— Валя, мне Шварц заказал слова песни к вашему фильму. А кто ее поет, что за человек?
— Понимаешь, — объясняет Валя, — он офицер — ни за красных ни за белых. Одним словом, Ваше благородие.
И все! Родилась песня, — закончил Булат. — Вот какой человек замуж зовет. А ты? Не хочу, не буду...»
Словом, уговорили. В ЗАГСе на нас посмотрели с подозрением: жениху пятьдесят пять, невесте тридцать два. Да и выглядела я моложе своих лет: худая, всего пятьдесят два килограмма. И нам «влепили» два месяца ожидания вместо одного: «Слишком большая разница в возрасте».
Свадьбу назначили на двадцать второе апреля — день рождения Ленина. Ежов даже крякнул: оказывается, Ленин его всю жизнь «преследовал». В день смерти вождя пролетариата, двадцать первого января, Ежов родился. И при советской власти не мог нормально отпраздновать свой день рождения — неудобно было шуметь. Всюду по городу вешали траурные флаги, и если откуда-то доносилась веселая музыка, приходил участковый и брал собравшихся на заметку. А тут еще в день свадьбы по телевизору Ильича будут прославлять...

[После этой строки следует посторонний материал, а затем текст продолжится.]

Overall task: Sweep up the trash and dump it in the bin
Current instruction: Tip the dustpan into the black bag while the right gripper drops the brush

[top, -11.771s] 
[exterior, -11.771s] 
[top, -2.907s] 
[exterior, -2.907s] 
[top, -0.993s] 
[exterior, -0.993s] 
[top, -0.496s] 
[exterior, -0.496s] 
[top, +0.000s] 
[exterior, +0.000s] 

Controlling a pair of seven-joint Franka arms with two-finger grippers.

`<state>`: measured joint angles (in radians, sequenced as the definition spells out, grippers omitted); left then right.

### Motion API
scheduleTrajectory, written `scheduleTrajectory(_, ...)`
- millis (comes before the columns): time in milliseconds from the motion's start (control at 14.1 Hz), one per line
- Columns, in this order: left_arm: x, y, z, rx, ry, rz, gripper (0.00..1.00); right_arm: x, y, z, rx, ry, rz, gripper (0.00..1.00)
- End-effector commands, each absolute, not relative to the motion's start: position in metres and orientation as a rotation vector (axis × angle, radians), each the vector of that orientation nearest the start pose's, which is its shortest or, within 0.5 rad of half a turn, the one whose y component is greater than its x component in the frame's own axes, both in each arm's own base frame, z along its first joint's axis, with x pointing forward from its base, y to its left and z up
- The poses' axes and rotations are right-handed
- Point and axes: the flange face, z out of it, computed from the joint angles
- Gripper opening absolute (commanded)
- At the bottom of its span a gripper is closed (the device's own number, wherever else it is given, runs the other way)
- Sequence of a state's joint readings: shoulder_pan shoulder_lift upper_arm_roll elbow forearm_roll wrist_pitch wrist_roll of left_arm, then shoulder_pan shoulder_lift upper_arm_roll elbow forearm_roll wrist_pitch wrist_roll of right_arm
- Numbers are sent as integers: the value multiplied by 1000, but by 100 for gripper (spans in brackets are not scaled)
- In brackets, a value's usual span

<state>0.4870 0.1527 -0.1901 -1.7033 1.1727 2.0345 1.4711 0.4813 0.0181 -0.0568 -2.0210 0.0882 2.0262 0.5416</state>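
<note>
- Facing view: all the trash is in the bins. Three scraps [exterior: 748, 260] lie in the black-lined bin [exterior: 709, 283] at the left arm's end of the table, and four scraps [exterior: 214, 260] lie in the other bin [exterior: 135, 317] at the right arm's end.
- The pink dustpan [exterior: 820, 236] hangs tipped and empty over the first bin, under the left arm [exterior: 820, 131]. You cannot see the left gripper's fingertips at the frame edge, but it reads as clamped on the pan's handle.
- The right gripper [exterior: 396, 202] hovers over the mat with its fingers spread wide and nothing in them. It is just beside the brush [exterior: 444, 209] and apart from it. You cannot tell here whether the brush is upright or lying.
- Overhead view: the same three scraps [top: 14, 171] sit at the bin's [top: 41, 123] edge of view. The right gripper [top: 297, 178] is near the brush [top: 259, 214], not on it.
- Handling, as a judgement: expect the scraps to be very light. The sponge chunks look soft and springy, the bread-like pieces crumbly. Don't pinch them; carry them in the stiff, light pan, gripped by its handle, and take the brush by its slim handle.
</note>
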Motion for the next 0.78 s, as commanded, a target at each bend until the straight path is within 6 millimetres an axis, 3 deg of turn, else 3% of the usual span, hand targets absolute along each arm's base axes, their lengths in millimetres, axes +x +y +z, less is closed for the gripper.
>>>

Едва мы подали заявление в ЗАГС, со всех сторон набросились «доброжелатели». Ежова убеждали: «Она мужиков меняет как перчатки, ей нужны только твои деньги!» Мне докладывали: «Разве не знаешь, что он ужасный бабник?» Кстати, первым позвонил Андрон: «С ума сошла! Соображаешь, что делаешь?» Когда он нас знакомил, думал, все ограничится «хи-хи, ля-ля», а люди всерьез жениться собрались. В довершение всего позвонил Будик Метальников и словно приговор произнес: «Он плохой муж, плохой сын и плохой отец!»
От переживаний я с утра до вечера плакала, перестала есть, совсем исхудала. Подруги крутили пальцем у виска: Паша заботливый, внимательный, кофе в постель носил, все делал по дому. А тут что?
Спрятаться от «советчиков» было некуда: я живу со свекровью, Ежов делит квартиру с бывшей женой. Словом, мыкались мы, будто два студента, по знакомым. Помню, поехали к Толе Ромашину в его домик в поселке художников на «Соколе». Они дружили, Толя не только поставил ежовскую пьесу «Соловьиная ночь», но и играл в ней в Театре Маяковского. Долго сидели за столом, Толя с Ежовым о чем-то говорили, а я прикорнула в кресле и заснула.
Денег особых не было: то густо, то пусто. Ежов с Андроном только-только закончили «Сибириаду» и ждали гонорара, но за полтора года работы над сценарием Валя набрал много долгов. Иногда в ЦДЛ Ежов спускался в подвальчик и играл в бильярд на деньги — на выигрыш мы и ужинали. Однажды к нам за столик подсела знакомая Ежову редакторша и пригласила к себе ночевать. В жуткой квартире с клопами мы просидели ночь на подоконнике, а в пять утра тихонько вышли на улицу. Начало марта, идет снег, слякоть, темно-темно. И только женщины, закутанные в платки, бегут к метро, боясь опоздать на работу. Ежов посмотрел на них и сказал: «Если ты все-таки выйдешь за меня замуж, этого с тобой не будет ни-ког-да!»